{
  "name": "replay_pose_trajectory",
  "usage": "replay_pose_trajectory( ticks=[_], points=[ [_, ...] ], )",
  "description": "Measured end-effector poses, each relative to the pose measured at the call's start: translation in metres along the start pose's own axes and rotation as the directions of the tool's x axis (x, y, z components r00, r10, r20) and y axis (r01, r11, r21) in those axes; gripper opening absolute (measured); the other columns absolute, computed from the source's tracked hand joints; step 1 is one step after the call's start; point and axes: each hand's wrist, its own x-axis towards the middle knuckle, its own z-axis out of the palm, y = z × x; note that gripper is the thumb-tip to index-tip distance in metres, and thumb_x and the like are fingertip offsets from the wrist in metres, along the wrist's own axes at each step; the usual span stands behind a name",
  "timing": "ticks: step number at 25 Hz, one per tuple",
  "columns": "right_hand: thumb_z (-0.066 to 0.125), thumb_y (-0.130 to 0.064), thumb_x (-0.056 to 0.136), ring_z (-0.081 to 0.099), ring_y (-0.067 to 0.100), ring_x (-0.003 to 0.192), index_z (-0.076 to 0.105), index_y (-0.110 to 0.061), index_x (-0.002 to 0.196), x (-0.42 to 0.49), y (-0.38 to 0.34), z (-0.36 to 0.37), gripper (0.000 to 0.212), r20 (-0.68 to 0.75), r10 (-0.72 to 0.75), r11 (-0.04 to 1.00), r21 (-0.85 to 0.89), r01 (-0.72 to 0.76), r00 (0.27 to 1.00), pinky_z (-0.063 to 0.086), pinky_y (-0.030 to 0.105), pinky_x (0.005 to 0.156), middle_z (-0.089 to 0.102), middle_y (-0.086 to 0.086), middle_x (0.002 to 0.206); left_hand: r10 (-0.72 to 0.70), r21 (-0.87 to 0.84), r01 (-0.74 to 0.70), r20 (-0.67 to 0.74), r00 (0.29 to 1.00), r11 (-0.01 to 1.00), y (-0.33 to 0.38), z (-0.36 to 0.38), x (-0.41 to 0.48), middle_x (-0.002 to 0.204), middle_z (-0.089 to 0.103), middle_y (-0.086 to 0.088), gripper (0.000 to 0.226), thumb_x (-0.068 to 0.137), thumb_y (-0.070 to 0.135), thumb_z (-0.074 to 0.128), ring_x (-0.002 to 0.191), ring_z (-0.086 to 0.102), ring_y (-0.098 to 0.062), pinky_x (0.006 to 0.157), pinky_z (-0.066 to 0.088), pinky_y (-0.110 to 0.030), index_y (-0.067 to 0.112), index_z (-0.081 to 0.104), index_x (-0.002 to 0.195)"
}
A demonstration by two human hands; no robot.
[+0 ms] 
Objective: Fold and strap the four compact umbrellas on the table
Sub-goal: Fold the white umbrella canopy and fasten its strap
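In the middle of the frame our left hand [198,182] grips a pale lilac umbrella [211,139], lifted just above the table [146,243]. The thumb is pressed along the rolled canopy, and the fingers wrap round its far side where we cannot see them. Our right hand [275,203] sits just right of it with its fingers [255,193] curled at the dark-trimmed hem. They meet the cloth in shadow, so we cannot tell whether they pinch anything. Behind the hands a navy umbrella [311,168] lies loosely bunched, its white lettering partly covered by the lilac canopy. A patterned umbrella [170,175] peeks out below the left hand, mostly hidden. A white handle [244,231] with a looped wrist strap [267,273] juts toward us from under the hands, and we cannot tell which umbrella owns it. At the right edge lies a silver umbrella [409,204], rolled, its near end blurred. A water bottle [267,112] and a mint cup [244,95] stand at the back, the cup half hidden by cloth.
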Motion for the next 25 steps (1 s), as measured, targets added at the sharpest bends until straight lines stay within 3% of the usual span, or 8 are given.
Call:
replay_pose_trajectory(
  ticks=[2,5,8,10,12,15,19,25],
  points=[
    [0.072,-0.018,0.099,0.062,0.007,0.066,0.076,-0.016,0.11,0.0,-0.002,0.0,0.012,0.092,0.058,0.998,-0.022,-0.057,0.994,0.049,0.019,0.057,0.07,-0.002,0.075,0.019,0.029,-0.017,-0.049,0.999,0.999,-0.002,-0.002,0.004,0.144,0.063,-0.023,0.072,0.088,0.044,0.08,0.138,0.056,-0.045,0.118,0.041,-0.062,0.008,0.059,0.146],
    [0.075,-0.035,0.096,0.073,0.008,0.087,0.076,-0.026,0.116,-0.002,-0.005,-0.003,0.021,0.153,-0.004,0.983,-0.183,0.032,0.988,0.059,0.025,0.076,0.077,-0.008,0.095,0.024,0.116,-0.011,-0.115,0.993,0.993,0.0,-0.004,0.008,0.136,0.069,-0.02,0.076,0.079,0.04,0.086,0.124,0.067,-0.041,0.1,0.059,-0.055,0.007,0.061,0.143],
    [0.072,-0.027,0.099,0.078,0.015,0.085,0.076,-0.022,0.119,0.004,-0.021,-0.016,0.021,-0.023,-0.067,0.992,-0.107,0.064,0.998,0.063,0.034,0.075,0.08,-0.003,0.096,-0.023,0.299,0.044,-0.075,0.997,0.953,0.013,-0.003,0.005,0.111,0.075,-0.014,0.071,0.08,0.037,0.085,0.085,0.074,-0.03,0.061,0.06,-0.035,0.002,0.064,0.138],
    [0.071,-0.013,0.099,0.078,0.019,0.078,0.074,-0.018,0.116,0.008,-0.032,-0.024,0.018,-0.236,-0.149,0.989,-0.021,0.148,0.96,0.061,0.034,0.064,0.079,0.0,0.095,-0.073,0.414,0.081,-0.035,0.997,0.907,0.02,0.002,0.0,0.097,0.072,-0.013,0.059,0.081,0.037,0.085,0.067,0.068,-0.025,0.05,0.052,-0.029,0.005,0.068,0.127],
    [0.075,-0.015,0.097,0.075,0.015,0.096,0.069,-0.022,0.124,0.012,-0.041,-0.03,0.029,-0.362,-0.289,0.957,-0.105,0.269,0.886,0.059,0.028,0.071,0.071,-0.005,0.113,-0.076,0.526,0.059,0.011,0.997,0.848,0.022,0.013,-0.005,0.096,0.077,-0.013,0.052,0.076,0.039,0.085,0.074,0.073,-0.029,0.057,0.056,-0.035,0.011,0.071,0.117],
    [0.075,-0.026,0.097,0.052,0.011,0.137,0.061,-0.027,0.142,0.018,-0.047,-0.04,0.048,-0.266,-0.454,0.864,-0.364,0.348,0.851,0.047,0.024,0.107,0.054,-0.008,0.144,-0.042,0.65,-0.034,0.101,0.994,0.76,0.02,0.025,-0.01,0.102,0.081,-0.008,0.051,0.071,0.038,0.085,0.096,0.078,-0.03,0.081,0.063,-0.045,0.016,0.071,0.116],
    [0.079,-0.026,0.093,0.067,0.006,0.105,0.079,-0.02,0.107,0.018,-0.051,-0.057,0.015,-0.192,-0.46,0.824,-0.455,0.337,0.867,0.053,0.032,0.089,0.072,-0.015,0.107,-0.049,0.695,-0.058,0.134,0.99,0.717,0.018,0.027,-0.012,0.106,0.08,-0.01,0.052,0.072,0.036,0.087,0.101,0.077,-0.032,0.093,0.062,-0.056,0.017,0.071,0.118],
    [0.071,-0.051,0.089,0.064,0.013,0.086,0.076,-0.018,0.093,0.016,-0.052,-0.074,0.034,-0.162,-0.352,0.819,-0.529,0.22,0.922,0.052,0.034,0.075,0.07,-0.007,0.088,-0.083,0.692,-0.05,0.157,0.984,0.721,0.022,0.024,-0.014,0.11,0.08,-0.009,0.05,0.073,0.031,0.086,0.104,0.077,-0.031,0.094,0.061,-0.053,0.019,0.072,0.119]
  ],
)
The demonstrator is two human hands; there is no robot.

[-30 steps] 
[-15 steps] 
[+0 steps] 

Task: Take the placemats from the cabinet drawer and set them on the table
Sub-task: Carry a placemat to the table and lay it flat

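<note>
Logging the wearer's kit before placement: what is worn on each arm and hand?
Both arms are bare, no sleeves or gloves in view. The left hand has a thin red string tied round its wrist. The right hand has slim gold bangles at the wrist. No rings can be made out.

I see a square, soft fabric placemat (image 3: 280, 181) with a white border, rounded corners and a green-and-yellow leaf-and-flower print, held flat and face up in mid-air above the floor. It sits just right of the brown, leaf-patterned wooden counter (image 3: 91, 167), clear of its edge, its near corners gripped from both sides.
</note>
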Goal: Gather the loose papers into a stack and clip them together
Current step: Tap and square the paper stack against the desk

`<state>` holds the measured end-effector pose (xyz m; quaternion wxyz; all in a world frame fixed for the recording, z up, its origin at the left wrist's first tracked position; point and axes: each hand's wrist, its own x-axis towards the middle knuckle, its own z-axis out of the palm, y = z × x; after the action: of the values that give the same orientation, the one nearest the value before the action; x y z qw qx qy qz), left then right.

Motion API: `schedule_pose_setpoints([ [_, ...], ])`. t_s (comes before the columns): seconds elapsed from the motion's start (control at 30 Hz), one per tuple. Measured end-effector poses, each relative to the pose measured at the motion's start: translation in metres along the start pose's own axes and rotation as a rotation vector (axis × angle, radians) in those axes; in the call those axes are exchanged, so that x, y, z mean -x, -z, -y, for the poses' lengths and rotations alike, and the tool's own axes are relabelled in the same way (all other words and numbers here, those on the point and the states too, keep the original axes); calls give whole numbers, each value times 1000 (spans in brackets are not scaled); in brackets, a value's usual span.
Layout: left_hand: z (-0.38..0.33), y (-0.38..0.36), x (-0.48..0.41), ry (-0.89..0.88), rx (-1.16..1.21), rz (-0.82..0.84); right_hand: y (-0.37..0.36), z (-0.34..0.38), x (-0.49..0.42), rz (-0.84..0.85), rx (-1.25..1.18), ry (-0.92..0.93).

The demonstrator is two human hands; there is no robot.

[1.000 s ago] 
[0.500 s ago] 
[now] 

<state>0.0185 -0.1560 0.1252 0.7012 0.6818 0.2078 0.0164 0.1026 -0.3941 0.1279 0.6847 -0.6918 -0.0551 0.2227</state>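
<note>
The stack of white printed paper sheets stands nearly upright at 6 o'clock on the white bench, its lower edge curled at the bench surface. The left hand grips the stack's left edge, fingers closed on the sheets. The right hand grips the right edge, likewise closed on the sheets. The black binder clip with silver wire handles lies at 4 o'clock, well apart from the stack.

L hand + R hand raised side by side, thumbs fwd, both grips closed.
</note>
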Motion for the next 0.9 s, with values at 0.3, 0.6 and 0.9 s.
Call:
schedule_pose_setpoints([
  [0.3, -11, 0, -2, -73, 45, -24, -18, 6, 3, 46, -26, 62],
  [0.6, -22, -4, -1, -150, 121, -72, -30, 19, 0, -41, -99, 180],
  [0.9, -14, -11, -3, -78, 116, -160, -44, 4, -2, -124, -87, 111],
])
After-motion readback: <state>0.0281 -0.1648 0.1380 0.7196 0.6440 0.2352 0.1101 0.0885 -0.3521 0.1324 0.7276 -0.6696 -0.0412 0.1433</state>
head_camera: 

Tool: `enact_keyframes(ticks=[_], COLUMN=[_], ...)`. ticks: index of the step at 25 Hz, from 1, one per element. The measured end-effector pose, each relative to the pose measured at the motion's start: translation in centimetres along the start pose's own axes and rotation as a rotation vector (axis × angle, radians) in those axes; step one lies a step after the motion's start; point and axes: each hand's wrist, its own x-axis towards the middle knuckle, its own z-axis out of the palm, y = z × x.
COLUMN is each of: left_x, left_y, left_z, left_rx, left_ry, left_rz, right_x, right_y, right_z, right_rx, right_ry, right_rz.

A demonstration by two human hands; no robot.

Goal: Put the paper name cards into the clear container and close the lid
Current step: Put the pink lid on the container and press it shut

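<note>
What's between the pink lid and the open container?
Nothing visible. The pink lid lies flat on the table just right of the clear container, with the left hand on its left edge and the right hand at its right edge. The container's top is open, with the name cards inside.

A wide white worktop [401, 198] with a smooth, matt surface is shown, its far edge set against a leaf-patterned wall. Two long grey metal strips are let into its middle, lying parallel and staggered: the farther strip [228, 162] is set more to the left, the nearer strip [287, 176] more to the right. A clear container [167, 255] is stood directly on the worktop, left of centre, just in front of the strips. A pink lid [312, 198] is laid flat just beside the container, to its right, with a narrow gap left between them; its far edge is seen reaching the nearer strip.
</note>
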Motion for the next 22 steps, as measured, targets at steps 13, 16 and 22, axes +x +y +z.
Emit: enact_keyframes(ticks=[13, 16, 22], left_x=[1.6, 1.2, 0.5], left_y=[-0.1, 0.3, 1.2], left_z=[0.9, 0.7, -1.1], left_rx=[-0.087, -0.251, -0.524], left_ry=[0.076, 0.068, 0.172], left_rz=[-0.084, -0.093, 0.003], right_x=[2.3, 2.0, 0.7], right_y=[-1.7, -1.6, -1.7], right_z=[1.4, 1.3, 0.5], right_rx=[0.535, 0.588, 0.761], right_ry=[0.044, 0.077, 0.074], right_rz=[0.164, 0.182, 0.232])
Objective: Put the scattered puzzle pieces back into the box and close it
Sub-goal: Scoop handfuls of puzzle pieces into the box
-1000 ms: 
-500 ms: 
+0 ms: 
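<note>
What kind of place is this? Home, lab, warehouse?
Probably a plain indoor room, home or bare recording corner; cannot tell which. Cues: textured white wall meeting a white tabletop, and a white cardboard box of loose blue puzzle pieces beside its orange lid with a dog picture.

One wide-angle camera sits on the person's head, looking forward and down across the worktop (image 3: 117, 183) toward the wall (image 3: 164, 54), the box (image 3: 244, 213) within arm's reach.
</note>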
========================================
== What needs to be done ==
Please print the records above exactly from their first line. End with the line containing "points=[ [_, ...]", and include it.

== Reply ==
{
  "name": "replay_pose_trajectory",
  "usage": "replay_pose_trajectory( ticks=[_], points=[ [_, ...] ], )",

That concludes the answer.